Israel revives military option after Obama rejects its nuclear demands of Iran

Friday, May 25, 2012
By Paul Martin

DEBKAfile
May 24, 2012

Israel has withdrawn its pledge to US President Barack Obama not to strike Iran’s nuclear sites before the November presidential election after he rejected its minimal demands for nuclear negotiations with Iran. This is reported exclusively by DEBKAfile’s Washington sources.
In public, Israeli ministers still talk as though they believe in results from the Six-Power talks with Iran, which Thursday May 24 limped into their second day in Baghdad with the parties still miles apart. But the presidential veto has essentially cast Israel outside the loop of influence on the outcome of diplomacy.
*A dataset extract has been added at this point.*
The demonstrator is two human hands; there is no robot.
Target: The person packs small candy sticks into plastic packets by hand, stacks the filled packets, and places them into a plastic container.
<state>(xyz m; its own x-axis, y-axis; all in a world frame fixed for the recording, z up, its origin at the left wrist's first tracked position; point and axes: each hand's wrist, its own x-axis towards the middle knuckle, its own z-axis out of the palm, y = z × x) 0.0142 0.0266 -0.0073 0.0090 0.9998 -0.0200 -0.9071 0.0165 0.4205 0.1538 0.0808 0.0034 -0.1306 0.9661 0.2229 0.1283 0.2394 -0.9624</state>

When Israeli Defense Minister Ehud Barak met US Defense Secretary Leon Panetta at the Pentagon on May 17 he was told that Obama had rejected Israel’s toned-down demands for Iran to at least to halt high-grade uranium enrichment, export its stocks of material enriched higher than 3.5 percent grade and shut down production at the Fordo nuclear plant near Qom. For six months, the Obama administration tried to sweeten the bitter pill of this rejection by bumping up security aid. The latest appropriation covered another $70 million for manufacturing more Iron Dome short-range missile interceptors.